(Items listed in a dataset)
----

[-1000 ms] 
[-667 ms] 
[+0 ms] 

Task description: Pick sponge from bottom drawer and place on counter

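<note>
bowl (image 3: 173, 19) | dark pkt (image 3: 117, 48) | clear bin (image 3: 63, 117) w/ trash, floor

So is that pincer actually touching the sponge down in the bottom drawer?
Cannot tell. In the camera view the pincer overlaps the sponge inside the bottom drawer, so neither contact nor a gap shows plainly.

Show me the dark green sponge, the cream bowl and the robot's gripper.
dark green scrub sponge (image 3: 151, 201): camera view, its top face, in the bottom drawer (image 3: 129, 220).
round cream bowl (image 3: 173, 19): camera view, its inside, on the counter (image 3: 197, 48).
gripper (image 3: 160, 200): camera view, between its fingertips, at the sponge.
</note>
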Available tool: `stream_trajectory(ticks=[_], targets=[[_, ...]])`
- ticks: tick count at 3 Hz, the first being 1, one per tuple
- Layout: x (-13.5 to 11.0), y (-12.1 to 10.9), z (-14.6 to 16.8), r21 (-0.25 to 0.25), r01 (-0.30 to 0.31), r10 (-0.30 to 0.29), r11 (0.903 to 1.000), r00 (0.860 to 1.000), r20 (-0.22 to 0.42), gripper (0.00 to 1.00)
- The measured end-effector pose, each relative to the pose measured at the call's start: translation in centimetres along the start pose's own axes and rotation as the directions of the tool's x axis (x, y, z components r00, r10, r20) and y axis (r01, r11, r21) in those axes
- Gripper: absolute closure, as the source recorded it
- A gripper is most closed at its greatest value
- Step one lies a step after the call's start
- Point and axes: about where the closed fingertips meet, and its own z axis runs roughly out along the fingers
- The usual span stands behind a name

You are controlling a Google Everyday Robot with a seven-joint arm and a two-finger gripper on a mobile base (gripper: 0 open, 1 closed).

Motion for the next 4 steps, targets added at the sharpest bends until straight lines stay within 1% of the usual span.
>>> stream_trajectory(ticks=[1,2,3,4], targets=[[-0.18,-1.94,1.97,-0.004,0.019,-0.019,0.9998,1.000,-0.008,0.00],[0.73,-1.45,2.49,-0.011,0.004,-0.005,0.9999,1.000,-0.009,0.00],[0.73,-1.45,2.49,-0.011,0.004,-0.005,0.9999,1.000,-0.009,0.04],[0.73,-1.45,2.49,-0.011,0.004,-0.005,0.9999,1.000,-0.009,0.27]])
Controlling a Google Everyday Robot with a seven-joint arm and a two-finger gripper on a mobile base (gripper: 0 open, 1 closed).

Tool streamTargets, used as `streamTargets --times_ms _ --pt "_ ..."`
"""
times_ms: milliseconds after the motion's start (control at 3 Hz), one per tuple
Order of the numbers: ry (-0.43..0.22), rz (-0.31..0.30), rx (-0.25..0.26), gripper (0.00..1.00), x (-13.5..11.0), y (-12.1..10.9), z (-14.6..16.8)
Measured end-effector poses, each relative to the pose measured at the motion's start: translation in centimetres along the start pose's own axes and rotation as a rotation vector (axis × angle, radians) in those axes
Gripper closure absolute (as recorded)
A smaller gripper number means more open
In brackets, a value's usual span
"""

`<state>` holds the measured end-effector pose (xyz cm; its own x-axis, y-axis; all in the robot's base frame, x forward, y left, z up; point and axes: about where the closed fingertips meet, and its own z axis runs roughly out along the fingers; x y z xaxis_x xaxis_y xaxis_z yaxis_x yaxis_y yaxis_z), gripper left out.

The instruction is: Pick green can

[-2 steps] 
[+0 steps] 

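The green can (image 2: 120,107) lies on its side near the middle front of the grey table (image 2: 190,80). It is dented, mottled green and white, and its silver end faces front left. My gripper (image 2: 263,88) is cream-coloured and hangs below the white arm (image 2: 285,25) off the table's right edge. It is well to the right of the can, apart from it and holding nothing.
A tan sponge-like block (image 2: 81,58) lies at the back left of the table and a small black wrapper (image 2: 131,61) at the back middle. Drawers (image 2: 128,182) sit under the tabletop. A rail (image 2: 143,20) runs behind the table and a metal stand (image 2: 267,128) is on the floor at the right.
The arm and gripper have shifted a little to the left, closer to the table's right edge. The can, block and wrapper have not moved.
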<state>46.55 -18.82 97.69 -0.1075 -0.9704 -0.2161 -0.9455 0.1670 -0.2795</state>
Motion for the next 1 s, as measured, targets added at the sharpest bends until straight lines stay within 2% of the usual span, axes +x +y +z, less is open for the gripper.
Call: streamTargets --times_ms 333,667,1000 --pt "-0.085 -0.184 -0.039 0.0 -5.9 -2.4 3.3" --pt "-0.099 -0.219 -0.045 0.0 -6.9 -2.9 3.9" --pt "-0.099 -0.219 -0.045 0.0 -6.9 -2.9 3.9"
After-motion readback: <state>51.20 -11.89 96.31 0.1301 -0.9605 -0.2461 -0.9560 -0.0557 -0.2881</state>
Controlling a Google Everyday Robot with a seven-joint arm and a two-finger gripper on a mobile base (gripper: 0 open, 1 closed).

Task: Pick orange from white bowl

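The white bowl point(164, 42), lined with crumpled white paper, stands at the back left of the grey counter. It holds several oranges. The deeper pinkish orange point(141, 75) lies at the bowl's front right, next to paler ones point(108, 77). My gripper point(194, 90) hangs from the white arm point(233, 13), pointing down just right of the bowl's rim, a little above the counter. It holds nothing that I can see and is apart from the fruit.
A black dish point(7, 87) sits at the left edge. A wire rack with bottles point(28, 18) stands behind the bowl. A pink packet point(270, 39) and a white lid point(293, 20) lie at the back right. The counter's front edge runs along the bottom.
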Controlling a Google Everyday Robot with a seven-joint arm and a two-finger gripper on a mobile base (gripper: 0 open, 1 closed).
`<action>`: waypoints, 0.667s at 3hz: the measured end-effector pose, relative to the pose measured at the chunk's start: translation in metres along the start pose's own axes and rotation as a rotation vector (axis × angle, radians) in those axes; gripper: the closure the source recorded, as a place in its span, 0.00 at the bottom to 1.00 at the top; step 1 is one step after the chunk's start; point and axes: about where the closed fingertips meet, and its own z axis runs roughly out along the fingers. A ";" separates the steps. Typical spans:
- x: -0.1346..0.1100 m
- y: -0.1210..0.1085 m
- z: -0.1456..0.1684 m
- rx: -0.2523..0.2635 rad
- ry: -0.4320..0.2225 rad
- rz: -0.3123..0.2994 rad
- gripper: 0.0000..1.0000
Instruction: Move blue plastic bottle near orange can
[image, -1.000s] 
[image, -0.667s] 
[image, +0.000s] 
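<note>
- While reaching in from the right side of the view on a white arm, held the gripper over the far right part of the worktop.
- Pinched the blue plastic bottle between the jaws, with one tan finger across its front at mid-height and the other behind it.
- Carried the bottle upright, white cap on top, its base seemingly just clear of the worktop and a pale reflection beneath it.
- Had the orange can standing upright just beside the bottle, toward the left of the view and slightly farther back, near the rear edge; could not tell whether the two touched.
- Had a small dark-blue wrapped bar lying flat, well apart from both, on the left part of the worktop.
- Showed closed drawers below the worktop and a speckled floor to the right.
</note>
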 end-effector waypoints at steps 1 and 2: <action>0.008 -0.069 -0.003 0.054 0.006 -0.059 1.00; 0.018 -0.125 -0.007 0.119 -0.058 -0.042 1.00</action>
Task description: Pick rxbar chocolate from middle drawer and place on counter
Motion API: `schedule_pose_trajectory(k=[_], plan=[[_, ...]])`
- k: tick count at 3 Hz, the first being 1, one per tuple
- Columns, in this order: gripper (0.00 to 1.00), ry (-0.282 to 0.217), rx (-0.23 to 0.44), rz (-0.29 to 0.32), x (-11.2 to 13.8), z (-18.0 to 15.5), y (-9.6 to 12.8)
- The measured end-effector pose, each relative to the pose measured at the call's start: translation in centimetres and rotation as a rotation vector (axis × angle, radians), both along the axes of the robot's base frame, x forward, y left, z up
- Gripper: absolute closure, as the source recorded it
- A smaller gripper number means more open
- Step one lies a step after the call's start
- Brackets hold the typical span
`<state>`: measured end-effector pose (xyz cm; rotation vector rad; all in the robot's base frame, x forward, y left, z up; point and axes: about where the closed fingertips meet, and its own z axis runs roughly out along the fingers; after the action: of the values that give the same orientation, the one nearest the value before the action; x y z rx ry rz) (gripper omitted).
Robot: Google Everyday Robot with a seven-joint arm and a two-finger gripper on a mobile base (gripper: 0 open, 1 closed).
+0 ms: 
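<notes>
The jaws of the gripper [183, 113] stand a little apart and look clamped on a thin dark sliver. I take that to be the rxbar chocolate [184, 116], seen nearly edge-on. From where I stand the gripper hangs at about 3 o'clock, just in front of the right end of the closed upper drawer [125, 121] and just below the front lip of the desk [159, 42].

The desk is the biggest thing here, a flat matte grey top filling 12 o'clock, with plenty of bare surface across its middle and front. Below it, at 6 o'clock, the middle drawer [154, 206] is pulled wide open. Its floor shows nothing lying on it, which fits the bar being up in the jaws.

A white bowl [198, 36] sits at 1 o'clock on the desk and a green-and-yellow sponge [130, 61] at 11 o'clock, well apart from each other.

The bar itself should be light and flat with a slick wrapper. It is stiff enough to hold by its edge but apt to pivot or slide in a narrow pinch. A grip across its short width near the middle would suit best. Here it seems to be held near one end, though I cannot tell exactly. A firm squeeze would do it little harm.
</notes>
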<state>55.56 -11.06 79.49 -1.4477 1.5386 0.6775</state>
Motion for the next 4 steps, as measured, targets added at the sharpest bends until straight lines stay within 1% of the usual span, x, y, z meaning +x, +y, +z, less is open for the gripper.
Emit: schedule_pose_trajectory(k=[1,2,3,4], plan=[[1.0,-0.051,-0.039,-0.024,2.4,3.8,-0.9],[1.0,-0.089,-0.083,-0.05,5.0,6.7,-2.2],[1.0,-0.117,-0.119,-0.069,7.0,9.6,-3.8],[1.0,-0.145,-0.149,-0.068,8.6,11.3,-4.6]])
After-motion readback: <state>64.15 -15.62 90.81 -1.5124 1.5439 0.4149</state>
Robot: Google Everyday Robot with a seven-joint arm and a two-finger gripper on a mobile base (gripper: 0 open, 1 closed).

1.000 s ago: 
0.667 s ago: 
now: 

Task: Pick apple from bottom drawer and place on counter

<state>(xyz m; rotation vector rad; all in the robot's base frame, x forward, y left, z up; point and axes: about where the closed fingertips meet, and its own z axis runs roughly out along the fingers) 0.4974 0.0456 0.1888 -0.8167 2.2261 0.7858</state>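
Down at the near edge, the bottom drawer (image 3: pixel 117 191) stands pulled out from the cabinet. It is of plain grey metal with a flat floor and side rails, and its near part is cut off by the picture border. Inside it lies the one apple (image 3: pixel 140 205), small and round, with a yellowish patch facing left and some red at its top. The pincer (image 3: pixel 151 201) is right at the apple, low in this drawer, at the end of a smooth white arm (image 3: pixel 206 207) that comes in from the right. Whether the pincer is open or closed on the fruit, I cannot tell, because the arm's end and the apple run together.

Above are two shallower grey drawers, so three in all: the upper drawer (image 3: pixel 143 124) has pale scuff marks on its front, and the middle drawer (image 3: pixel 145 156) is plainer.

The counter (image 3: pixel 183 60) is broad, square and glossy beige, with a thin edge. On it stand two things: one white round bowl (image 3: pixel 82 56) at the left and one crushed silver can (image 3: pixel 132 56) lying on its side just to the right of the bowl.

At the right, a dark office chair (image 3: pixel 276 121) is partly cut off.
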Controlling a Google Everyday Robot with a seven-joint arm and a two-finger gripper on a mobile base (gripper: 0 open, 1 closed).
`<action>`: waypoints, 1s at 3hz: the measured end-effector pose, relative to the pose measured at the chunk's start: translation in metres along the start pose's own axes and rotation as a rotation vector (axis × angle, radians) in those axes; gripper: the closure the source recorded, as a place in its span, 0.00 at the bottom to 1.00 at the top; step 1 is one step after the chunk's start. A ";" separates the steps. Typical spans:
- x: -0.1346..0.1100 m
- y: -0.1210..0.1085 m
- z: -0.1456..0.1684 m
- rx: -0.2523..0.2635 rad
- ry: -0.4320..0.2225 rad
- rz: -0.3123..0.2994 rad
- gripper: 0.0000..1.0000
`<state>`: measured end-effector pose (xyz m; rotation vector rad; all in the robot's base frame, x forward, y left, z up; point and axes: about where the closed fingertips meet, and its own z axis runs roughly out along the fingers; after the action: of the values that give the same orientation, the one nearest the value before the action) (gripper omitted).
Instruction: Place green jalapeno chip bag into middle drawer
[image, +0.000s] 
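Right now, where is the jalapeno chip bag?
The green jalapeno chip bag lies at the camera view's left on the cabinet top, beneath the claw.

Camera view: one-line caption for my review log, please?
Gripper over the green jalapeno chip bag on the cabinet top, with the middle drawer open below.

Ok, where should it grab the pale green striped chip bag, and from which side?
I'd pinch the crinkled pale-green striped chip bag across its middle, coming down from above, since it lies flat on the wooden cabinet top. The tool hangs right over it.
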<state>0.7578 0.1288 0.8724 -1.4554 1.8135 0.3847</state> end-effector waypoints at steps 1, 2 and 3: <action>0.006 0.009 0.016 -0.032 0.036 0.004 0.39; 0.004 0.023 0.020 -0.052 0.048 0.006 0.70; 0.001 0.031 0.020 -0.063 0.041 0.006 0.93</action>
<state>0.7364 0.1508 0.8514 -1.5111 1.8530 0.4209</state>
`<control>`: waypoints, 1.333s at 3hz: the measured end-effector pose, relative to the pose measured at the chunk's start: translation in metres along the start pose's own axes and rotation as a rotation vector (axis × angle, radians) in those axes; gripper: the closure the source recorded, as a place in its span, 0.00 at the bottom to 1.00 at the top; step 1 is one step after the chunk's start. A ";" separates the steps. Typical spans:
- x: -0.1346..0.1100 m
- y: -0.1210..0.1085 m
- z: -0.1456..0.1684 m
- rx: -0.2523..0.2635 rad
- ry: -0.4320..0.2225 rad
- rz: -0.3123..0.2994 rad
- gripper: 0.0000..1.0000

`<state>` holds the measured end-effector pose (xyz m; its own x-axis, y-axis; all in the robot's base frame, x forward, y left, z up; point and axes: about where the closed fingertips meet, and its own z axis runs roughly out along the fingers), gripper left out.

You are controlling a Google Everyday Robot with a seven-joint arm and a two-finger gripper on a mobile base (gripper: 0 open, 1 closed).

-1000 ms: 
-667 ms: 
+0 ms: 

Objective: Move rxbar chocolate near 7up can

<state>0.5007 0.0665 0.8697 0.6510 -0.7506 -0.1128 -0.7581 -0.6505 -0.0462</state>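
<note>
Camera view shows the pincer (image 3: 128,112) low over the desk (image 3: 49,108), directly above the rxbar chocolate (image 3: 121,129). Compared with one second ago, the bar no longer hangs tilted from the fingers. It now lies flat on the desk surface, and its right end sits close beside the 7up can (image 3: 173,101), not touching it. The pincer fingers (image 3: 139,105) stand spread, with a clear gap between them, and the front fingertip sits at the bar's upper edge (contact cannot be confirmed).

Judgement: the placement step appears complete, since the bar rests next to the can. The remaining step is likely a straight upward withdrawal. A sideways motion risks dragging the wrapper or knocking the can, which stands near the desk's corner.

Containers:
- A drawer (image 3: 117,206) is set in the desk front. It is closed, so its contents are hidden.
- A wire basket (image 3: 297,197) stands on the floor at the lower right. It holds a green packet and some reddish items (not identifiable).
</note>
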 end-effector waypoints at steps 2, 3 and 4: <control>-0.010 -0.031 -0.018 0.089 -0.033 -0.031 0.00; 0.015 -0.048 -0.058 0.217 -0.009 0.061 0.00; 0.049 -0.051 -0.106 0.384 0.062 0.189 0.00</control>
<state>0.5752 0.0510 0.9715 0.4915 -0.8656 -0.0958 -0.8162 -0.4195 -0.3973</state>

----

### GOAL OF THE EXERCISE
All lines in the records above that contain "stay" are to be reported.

### EXERCISE ANSWER
Motion for the next 4 steps, targets added at the sharpest bends until straight lines stay within 1% of the usual span.
Motion for the next 1 s, as measured, targets added at the sharpest bends until straight lines stay within 2% of the usual span, axes +x +y +z, less is open for the gripper.
Motion for the next 4 steps, as measured, targets added at the sharpest bends until straight lines stay within 1% of the usual span, x, y, z meaning +x, +y, +z, less is open for the gripper.

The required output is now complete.